Iraqi protesters back on the streets a year later

Iraqi protesters back on the streets a year later

On the first anniversary of the October protests, Iraqi protesters have returned to Tahrir Square to demand basic public services and more responsible political figures.

Thousands of Iraqi people took to the streets on the first anniversary of the mass anti-government demonstrations swept the country last year.

The police fired tear gas and live ammunitions in central Baghdad to stop protesters from crossing strategic bridges and both sides reporting injuries.

Last year, the mass anti-government demonstrations started on 1 October, a date which was set by civil activists on social media, spreading over the central and southern provinces of Iraq; to protest corruption, unemployment and inefficient public services.
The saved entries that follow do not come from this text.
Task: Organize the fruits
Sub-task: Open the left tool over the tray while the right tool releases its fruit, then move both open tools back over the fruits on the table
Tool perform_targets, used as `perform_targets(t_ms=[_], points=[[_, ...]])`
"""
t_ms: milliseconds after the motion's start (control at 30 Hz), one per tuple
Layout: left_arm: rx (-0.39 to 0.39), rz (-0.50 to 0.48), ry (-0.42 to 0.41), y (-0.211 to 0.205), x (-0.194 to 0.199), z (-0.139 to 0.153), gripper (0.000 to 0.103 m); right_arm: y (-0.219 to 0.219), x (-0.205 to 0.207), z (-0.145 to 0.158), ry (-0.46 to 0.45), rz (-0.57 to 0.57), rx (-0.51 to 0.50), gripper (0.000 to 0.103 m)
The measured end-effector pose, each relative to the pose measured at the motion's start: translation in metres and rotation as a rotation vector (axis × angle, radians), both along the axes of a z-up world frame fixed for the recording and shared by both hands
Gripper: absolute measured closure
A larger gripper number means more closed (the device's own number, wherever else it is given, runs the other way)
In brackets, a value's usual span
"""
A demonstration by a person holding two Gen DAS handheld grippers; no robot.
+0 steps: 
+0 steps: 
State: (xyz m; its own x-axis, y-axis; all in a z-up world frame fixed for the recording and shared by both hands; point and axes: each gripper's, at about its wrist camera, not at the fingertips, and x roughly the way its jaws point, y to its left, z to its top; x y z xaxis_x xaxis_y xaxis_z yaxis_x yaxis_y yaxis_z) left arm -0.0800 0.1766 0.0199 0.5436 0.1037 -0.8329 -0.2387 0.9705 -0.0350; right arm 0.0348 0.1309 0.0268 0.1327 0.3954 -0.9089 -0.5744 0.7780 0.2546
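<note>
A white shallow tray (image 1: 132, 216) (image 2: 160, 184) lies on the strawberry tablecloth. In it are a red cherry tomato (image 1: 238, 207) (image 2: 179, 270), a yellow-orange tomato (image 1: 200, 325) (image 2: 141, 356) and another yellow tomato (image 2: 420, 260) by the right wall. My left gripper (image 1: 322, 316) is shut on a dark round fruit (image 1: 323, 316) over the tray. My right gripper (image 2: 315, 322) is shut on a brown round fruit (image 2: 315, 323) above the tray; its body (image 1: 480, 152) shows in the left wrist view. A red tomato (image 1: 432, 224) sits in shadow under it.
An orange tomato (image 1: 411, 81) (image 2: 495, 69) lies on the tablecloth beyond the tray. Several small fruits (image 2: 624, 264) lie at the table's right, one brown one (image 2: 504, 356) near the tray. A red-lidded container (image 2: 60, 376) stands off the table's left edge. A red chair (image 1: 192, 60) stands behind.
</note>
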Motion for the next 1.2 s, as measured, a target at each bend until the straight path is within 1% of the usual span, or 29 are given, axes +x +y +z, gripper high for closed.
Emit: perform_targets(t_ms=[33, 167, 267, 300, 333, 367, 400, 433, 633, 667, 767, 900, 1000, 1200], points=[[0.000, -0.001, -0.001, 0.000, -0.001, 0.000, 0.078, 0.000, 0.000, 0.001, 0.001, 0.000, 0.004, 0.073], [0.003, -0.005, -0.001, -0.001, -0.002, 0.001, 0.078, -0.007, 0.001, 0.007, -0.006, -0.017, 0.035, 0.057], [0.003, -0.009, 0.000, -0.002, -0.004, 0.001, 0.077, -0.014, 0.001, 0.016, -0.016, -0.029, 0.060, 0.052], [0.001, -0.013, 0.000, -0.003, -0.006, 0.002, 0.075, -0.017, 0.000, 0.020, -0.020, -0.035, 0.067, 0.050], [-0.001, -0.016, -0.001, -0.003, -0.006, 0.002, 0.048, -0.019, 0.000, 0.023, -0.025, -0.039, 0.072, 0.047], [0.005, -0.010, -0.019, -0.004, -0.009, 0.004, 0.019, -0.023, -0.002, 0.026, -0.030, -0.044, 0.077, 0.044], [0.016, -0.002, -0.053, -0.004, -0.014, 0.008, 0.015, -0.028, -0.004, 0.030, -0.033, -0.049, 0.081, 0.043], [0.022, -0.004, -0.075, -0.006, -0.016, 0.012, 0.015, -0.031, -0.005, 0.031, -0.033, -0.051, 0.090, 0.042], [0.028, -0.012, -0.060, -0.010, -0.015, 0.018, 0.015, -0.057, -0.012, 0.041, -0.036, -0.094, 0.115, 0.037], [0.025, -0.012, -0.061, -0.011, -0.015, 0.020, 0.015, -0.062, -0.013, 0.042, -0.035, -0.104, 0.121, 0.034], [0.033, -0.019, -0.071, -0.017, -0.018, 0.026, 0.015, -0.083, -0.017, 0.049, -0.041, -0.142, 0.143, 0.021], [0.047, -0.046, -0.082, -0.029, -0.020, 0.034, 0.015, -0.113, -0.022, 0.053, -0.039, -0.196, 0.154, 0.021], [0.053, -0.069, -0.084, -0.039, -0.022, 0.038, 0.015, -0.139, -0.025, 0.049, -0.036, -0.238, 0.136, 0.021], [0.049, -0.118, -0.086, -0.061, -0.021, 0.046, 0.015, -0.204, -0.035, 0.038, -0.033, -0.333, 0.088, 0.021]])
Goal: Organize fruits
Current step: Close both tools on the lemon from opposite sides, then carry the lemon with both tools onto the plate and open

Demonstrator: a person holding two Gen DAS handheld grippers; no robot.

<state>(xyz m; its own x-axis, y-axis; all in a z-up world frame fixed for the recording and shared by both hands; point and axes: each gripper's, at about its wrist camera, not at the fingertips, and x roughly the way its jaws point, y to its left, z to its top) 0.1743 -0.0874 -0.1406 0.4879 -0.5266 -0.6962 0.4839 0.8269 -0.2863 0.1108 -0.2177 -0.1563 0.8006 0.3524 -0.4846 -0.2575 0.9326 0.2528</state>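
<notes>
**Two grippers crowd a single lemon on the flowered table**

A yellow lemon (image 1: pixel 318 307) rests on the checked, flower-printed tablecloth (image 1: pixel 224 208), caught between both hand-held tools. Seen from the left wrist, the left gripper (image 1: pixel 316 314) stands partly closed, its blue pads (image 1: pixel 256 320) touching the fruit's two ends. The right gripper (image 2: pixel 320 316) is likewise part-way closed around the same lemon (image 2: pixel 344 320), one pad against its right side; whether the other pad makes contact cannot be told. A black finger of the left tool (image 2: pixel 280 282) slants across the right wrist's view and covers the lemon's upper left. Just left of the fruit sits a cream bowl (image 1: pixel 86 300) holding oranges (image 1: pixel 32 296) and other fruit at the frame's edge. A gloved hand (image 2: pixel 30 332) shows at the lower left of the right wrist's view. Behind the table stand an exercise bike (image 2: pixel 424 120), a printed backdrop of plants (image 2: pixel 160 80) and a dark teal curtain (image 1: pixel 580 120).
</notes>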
The protest then escalated into full-scale calls to overthrow the administration. The Iraqi government has used live bullets, marksmen, hot water, hot pepper gas and tear gas against protesters, leading to many deaths and injuries.

The protests stopped on 8 October and resumed on 25 October. Prime Minister Adil Abdul-Mahdi announced on 29 November that he would resign.

The protestors called for the end of the political system which has existed since the US-led invasion ousted Saddam Hussein and has been marked by sectarian divides.

The protests were the largest incident of civil unrest since the fall of Saddam Hussein.